GTM Research predicts solar market doomsday scenario if Suniva’s proposal is approved

suniva petition fallout

If SEIA’s 88,000 job loss warning wasn’t enough, GTM Research has published a chilling report on the devastating impact Suniva’s new trade dispute would have on the U.S. solar market if their proposals were imposed.

If Suniva’s petition is successful, GTM says it will erase two-thirds of what’s expected to come online over the next five years with utility-scale solar being the most at risk. If module prices returned to 2012, immediately with more than 20 GW would be at risk of being canceled. If Suniva’s proposal is approved — meaning, there will be a new minimum price on imported crystalline silicon solar modules, and a new tariff on imported cells — the U.S. could miss out on more than 47 GW of solar installations. That’s more than what the U.S. solar market has brought online to date.

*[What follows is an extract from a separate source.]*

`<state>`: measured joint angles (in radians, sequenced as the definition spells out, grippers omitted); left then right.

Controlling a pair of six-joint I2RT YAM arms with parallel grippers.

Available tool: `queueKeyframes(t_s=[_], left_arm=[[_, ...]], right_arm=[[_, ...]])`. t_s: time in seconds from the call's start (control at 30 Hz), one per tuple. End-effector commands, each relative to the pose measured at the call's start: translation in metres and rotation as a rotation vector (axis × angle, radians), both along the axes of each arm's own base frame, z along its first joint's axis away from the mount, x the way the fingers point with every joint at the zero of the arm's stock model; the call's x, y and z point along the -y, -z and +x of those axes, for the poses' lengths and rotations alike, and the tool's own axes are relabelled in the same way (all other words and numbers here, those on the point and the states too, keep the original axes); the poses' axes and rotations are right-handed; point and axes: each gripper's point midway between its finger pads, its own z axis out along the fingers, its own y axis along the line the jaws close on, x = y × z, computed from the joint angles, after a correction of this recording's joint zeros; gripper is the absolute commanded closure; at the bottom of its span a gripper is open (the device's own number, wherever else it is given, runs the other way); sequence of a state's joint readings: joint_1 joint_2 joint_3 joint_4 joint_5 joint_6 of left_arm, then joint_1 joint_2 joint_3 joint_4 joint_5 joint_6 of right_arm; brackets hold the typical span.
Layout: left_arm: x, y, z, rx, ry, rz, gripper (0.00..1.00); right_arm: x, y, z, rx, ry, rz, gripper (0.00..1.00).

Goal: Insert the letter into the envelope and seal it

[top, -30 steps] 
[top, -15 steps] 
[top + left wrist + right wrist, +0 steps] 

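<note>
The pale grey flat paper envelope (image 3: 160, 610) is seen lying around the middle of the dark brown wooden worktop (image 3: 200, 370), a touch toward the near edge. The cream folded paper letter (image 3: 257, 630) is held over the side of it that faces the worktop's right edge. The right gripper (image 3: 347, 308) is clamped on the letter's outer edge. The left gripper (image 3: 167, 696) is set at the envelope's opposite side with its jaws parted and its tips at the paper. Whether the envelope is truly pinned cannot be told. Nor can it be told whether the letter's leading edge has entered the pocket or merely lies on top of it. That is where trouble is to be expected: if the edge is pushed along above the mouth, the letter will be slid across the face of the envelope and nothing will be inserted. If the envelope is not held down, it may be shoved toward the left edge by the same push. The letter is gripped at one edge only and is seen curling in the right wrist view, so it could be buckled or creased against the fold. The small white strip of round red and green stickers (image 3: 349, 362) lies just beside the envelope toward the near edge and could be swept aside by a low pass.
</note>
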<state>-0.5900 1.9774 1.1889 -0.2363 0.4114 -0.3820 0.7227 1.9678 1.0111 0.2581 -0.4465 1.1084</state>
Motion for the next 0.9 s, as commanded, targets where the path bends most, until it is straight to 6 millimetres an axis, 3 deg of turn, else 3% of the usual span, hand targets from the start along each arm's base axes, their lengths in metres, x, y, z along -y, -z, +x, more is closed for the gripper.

“In our latest report we found that between 2018 and 2022, total U.S. solar installations would fall from 72.5 GW cumulatively to just 36.4 gigawatts under a $0.78 per watt minimum module price scenario. Even more dramatic, with a $1.18 per watt minimum price, representing a $0.40 per watt cell tariff on top of a $0.78 per watt minimum module price, cumulative installations would plummet to 25 gigawatts.”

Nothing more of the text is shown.